In a situation like this there is just one course of action—remove the plant. If you do not, you run the risk it will infect other plants and you do not want that. There is no cure for a viral disease like this once the plant is infected. Viruses are infectious pathogens that, due of their small size (invisible to the naked eye), cannot be detected until you see the symptoms which is at that point, too late. The majority of the viruses are transmitted from plant to plant via a vector, or living organism, and the majority cannot survive outside its host. Of the hosts, aphids and whiteflies are considered to be the vectors that infect plants the most.

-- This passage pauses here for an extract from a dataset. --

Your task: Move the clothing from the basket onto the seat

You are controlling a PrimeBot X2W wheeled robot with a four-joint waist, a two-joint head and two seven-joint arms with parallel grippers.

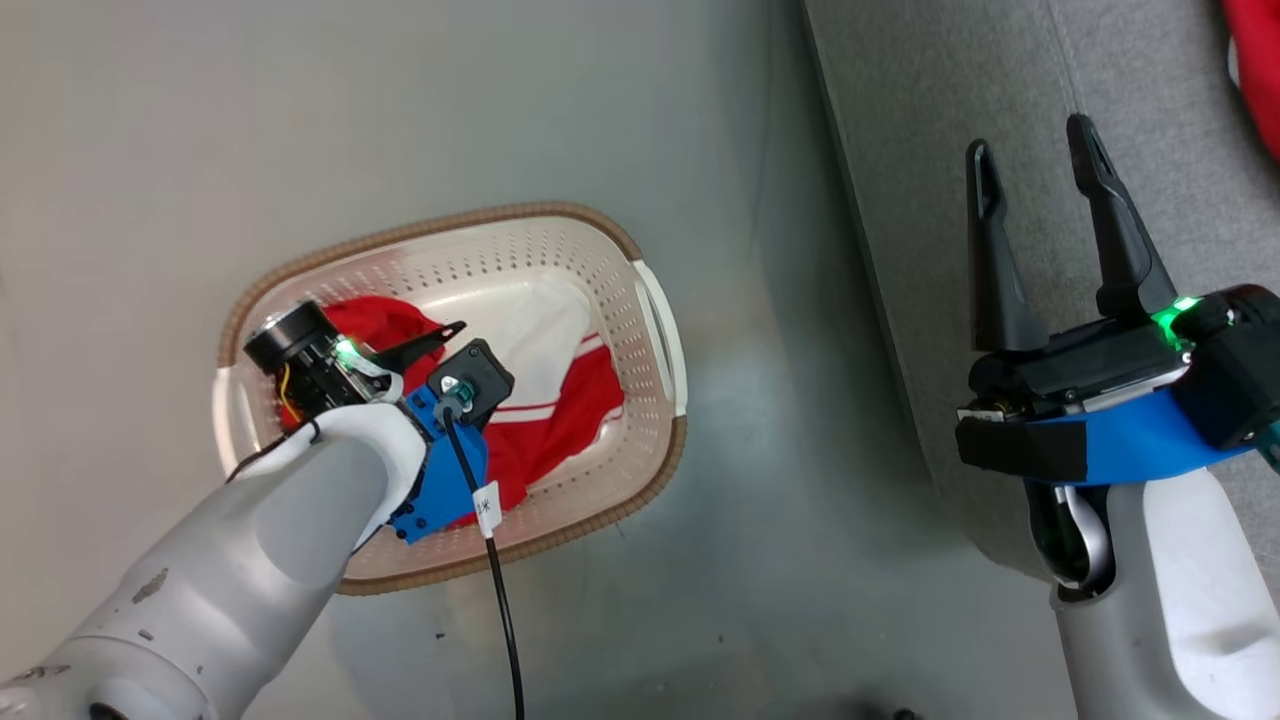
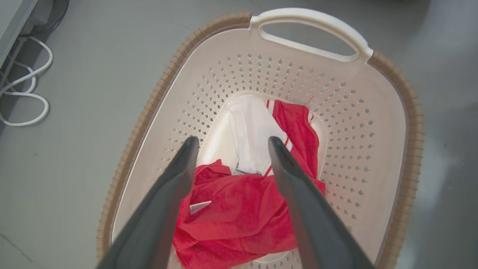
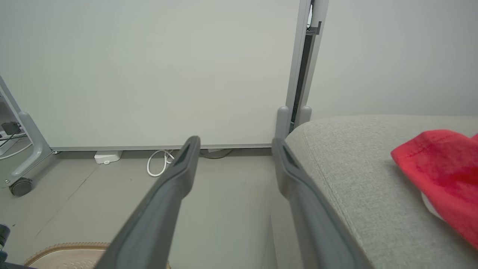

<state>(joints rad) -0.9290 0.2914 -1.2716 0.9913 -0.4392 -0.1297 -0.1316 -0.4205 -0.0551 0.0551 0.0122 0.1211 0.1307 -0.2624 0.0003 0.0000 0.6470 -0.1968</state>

For dahlias it is a double-threat. Dahlias are particularly susceptible to viruses because tubers are propagated vegetatively, when a tuber is divided. What this means is that the plant is the result of asexual reproduction where only one plant is involved and the offspring is the result of one parent.

So, yes—it is too bad that you have to go through such draconian methods when a virus infects your plant, but it is necessary. At the end of the day I ended up losing three different dahlias, and will have to keep an eye on the rest, as sometimes an infected plant may see asymptomatic for a while.

A word of advice: after you remove the infected plant and throw it in trash (do not compost), and make sure you do not touch any other plants until you disinfect your clothing and your tools. You do not want to infect your healthy plants after you went through such trouble to eliminate the threat of the infected plant. If you love your garden this is a painful but necessary step to ensure the health of the garden as a whole.